Cave morphologies are controlled by the zones in which they have been formed: in the vadose zone mechanical erosion features prevail (such as canyons, gorges, meanders and vertical shafts) and collapses, such as rooms; while in the phreatic zone corrosion features prevail. Finding typical phreatic zone features in a vadose zone (or more rarely vice versa) is a precious clue in order to reconstruct the evolution and the geological history of a cave.

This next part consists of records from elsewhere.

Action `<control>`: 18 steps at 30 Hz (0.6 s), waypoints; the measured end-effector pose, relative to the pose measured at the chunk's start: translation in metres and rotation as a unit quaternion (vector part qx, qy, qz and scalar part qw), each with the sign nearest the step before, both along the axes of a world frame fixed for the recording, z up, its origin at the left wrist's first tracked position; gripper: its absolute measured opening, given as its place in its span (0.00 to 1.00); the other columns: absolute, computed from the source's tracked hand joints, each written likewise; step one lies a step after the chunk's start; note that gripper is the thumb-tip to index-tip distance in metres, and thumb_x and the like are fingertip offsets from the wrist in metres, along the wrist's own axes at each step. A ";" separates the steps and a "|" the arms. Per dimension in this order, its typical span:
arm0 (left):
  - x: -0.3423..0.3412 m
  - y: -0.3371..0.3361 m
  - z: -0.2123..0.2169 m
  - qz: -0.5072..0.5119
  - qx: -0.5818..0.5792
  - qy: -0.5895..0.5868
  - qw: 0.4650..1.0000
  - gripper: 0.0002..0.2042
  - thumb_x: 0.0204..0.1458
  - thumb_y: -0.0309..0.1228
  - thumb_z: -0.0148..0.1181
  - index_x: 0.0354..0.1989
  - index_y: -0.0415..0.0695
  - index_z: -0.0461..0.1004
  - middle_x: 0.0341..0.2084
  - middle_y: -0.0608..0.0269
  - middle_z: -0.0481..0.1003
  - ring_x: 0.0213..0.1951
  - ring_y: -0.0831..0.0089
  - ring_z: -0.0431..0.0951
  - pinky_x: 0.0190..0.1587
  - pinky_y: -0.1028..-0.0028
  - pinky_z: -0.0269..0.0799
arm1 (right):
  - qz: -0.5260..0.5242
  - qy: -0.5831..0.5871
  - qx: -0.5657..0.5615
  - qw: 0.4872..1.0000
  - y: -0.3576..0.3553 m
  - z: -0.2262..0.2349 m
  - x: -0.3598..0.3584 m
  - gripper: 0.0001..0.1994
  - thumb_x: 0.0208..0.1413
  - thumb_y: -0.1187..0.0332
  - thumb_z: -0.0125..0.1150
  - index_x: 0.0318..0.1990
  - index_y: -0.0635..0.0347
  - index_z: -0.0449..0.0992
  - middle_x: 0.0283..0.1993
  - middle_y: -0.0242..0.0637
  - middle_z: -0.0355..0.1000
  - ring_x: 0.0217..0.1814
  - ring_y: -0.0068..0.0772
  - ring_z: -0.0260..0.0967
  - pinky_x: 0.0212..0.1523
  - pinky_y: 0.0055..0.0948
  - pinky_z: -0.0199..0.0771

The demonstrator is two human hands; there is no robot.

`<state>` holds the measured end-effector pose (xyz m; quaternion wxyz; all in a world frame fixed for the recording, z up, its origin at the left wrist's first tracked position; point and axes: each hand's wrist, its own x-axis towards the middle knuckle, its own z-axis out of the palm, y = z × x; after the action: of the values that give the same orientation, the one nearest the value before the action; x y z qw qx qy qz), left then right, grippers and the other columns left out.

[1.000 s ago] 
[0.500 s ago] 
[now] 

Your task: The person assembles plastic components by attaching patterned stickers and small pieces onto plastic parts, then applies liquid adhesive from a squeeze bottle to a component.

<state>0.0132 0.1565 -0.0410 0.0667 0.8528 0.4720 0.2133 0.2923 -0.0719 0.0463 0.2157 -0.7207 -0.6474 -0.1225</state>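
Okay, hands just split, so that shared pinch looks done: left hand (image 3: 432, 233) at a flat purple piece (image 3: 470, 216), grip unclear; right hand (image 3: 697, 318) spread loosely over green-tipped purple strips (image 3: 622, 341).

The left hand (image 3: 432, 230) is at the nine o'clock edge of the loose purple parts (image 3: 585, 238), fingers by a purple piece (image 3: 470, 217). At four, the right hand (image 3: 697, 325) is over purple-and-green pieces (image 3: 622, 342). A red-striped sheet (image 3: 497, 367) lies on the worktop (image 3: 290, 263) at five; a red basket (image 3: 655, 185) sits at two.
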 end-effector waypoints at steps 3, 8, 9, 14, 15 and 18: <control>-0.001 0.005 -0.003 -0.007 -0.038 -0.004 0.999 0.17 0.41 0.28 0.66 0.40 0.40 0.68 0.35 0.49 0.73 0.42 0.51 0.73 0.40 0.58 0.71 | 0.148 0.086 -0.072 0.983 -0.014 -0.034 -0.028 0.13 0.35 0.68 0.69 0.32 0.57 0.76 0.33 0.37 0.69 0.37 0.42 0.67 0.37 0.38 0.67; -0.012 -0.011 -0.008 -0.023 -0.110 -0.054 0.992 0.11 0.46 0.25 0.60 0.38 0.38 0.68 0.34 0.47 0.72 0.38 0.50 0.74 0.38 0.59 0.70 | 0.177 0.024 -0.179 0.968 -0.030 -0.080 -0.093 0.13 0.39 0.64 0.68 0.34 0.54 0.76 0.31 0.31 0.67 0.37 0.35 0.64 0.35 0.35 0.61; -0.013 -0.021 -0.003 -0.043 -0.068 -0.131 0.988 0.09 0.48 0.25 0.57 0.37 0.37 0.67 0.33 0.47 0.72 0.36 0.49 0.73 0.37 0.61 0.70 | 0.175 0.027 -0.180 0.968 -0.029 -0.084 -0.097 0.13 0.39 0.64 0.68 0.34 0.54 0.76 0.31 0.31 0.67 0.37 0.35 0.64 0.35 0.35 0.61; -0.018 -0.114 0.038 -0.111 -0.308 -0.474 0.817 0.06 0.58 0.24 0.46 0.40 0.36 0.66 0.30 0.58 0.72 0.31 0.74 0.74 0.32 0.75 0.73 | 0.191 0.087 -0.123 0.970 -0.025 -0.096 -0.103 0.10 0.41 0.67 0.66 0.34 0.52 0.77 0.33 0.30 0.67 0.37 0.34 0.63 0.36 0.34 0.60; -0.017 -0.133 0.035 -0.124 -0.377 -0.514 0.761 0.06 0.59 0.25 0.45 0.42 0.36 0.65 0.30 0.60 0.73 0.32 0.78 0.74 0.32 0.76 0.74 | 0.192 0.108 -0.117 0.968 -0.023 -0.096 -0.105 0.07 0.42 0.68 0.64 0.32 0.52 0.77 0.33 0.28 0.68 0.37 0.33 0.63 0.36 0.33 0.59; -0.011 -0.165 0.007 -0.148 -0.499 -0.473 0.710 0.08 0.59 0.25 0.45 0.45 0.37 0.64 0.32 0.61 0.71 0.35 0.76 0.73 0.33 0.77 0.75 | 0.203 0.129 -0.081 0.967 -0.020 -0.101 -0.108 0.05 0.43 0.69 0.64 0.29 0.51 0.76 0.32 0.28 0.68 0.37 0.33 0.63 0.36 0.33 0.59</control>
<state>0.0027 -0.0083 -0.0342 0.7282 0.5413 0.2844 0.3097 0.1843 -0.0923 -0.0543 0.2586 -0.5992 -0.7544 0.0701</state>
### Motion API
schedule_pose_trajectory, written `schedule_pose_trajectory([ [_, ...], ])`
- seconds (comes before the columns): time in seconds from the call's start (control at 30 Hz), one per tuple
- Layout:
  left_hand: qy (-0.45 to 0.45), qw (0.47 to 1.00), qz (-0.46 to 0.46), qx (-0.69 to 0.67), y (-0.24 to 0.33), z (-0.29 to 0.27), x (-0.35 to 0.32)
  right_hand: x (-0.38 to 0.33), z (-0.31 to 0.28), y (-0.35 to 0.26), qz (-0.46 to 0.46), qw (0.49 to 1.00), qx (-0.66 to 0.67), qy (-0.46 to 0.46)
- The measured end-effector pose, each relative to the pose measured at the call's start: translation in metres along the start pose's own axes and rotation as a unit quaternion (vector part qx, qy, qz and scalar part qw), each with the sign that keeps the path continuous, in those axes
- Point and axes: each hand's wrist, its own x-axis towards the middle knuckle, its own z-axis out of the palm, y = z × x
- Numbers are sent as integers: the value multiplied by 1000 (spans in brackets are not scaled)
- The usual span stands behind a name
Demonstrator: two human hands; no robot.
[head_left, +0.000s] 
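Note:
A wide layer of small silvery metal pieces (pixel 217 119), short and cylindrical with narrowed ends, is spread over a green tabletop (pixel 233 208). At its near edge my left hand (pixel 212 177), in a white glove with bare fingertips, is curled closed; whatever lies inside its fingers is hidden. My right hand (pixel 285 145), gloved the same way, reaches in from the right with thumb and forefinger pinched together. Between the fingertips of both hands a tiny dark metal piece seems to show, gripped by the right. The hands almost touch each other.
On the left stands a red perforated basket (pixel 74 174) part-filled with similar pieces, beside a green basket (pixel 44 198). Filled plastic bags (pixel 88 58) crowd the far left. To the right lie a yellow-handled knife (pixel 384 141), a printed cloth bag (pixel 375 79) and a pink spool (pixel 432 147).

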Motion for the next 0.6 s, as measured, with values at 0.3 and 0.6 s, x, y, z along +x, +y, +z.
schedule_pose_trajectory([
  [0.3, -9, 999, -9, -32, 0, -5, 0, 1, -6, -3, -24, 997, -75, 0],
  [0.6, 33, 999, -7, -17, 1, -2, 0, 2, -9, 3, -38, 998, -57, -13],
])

Most underground caves form in the phreatic zone, in particular at its top (near to what is called the water table, or, less correct, the piezometric surface)…

Go to the full text

There are many different reasons that drive some men and women towards speleology: for some it is the sporting or technical aspect, for others it is the urge for adventure and ‘strong’ emotions or the curiosity to know ‘what lies beyond’, or even scientific research. Often it is a mixture of all these put together or yet some other reason. In any case, the aim of a speleologist is rarely just visiting an underground environment, be it sub-aerial or flooded, (we call him/her a caver), but it is the exploration of new conduits and galleries and the conjunction of the caves, to be able to reconstruct one large karst system, that is vaster and deeper, to be able to understand how these caves formed and evolved and to discover the potential of the system and how much vaster and deeper it may become (we call him/her a caver),. Man, however, is not suited to the cave environment, so in order to explore it he must be aware of certain specific techniques and equip himself adequately. Since we are unable to move about in the dark, at least two sources of light are necessary, the main one usually being an acetylene lamp. It is essential to protect oneself from cold and mud by wearing clothing made of pile and appropriate jump-suits. At times the use of a wet suit is required to cover parts that are very wet without risking hypothermia. Generally, boots or mountain climbing boots are the required footwear, while rubber gloves must be worn to protect one’s hands from rock and rope abrasion. To cope with the vertical parts, static ropes with a 10 or 9 mm diameter are used, along with a climbing harness (similar, with some modifications, to those used for climbing) and suitable equipment for climbing up and descending ropes.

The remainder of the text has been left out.